Après un an de mobilisation interne accompagnée par la CGT du 19e arrondissement, la majorité des salariés de l’enseigne BIOCOOP à Place des Fêtes est en grève. Depuis le 3 janvier, le piquet de grève a pris place devant le magasin fermé. Des discussions sont en cours entre les représentants du personnel et la direction, en vue de trouver une issue.

Alors que BIOCCOP se réclame de l’économie sociale et solidaire, et promeut un engagement social et démocratique dans sa charte, en interne il en va autrement. Chacun des 740 magasins est indépendant et fonctionne comme une franchise dans laquelle chaque patron fait sa propre politique au niveau social. Cela s’accompagne, pour le cas qui nous occupe ici, d’un florilège de dysfonctionnements : paroles violentes, rythme effréné, climat d’agressivité, isolement, manque de reconnaissance et opacité des décisions managériales.

Le cas de ce BIOCOOP n’est pas isolé. Ces dernières années, plusieurs magasins de l’enseigne ont connu des mouvements sociaux — à Paris, Marseille et Strasbourg à l’été 2020 — dénonçant des situations de mal-être au travail et de pressions managériales. Le paradoxe étonne les clients du quartier qui apportent leur soutien à cette lutte.

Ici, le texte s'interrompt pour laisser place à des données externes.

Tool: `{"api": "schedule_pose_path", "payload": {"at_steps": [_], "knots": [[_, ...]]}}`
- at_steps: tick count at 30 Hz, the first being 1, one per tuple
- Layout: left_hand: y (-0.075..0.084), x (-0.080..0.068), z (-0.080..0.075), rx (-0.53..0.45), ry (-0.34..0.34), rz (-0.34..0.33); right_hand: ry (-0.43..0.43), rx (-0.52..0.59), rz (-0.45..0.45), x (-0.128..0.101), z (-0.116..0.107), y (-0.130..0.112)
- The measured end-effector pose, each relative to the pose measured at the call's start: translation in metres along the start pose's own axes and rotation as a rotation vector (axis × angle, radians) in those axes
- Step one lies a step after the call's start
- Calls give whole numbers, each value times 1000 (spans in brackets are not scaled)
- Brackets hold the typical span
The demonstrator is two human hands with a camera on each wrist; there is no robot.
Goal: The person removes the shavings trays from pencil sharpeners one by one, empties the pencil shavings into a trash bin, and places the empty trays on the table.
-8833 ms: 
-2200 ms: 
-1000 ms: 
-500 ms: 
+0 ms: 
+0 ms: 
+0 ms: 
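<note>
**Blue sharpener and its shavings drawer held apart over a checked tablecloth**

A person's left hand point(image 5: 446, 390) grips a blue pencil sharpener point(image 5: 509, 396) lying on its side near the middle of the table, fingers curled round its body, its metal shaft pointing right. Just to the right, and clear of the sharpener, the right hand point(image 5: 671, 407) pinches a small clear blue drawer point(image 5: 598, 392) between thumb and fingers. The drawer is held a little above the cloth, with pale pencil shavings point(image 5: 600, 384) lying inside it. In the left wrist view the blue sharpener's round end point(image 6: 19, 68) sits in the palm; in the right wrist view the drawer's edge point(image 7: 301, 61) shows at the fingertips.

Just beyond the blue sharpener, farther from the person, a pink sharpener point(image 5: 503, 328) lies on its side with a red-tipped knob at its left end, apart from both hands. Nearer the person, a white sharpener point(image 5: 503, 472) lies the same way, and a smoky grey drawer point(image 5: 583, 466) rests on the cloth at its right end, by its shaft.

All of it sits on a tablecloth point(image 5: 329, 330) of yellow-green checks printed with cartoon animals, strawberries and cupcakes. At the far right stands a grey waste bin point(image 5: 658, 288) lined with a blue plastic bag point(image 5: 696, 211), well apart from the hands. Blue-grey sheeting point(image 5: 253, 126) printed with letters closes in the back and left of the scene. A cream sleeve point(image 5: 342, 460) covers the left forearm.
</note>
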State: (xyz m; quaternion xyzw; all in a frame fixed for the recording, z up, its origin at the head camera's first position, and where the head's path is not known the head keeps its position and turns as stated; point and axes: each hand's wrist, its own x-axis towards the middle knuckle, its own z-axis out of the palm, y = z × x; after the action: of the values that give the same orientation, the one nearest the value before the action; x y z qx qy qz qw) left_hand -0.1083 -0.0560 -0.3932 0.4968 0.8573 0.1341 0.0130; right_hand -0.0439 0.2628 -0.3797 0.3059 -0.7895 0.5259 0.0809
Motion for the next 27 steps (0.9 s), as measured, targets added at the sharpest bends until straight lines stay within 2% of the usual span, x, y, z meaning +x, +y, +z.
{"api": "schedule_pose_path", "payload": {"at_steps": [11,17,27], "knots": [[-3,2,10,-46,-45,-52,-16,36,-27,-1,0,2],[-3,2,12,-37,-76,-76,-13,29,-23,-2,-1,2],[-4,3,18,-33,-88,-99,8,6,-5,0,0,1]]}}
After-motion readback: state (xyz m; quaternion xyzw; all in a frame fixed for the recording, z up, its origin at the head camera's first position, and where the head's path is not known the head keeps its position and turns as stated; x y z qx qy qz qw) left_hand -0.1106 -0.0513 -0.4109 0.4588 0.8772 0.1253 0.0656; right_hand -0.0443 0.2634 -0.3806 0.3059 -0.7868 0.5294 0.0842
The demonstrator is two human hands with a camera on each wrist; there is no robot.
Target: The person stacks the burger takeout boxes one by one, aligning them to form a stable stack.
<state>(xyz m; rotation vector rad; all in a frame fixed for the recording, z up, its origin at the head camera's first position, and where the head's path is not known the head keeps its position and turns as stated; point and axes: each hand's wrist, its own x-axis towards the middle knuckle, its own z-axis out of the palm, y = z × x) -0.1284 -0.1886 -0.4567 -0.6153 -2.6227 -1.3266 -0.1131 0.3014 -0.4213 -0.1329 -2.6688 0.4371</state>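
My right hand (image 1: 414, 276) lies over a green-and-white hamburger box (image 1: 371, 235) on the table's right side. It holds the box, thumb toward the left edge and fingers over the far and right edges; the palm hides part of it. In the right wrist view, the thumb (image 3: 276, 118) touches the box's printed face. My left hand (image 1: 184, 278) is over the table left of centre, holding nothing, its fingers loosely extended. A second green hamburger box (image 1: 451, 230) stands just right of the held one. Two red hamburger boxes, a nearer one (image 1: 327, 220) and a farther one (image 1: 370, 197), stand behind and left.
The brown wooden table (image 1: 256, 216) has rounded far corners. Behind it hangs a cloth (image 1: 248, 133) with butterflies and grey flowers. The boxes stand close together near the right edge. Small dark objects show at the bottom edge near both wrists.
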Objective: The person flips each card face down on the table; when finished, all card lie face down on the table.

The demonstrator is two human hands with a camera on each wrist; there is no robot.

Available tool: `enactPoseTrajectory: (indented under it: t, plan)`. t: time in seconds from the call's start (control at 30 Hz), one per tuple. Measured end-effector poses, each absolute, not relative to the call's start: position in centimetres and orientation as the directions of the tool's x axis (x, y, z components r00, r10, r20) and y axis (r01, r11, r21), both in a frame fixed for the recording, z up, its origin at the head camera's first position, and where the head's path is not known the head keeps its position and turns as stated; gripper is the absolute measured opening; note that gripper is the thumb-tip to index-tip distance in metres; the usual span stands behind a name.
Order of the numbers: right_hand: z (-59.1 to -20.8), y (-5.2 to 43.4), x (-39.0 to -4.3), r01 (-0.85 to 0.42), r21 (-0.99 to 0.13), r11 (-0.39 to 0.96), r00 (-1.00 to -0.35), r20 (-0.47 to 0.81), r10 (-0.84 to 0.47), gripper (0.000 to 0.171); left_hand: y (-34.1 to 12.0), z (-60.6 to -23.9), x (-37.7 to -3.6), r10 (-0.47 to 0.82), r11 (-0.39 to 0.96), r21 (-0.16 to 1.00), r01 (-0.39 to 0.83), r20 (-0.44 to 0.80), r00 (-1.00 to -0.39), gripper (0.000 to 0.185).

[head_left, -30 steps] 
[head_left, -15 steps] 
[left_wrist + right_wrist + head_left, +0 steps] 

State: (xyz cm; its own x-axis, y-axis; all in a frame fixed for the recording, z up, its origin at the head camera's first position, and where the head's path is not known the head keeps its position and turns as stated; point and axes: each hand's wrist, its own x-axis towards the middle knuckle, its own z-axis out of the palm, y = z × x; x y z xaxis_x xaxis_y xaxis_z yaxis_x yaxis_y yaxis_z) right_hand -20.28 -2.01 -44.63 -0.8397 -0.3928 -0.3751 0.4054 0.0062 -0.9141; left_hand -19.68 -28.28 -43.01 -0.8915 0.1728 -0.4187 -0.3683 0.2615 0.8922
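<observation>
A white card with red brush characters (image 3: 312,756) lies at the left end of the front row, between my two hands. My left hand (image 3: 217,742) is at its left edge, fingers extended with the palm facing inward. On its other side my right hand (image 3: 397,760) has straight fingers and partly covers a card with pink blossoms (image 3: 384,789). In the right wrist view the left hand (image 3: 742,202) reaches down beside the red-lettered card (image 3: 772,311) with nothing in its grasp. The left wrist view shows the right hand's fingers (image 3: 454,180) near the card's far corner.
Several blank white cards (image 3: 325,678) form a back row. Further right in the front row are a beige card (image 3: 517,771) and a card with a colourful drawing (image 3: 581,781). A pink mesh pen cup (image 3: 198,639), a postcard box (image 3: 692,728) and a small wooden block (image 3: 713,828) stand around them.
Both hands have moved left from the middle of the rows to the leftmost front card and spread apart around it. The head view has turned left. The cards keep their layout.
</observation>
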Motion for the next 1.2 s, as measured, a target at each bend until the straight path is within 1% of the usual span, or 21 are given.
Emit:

Les revendications sont claires : fin de la vidéosurveillance des salariés, augmentation salariale, mise en place d’une charte sociale commune à tous les magasins, des renforts d’effectifs et une organisation syndicale commune à l’ensemble des franchisés. Le changement de direction est revendiqué ici, ainsi que l’engagement ferme à ne pas sanctionner les 17 grévistes (sur 20, le restant étant constitué d’un personnel se trouvant dans une situation précaire).

C’est de l’union organisée des travailleurs et travailleuses que naît la force de s’opposer.